__Brief__
Return the lines of the data below in which the string "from" occurs.

__Exercise data__

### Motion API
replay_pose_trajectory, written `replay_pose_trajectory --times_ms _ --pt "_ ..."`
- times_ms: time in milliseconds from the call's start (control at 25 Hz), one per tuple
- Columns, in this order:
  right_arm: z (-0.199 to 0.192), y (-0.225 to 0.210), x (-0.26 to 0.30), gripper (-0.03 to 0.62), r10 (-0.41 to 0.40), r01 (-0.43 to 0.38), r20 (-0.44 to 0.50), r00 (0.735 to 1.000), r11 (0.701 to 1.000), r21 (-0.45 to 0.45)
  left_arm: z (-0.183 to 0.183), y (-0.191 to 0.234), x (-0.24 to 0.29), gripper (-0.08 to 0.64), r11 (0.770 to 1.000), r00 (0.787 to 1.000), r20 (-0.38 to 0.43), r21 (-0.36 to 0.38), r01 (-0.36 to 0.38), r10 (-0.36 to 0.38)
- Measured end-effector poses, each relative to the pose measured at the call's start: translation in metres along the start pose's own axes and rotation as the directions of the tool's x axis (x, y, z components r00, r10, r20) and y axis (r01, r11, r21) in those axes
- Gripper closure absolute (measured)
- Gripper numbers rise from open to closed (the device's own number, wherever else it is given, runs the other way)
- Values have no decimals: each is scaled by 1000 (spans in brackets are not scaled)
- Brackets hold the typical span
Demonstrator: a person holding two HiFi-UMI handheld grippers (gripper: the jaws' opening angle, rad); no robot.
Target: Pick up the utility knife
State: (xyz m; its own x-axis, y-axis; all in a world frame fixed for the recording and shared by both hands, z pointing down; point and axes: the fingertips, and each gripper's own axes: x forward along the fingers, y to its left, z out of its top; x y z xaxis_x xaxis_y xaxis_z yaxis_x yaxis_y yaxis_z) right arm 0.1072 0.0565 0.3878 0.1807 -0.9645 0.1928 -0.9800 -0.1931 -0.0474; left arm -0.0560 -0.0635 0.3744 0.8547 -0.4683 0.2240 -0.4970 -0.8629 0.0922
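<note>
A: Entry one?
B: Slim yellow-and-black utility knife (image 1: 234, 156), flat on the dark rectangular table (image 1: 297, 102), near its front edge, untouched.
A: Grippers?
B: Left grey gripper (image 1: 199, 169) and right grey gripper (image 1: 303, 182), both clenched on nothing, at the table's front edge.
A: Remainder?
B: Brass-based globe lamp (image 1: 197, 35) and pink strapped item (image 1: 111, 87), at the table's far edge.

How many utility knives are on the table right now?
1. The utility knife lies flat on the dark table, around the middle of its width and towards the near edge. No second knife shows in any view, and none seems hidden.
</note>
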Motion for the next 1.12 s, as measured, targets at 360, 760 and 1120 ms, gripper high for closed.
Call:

__Result below__
- times_ms: time in milliseconds from the call's start (control at 25 Hz), one per tuple
- Gripper numbers rise from open to closed (the device's own number, wherever else it is given, runs the other way)

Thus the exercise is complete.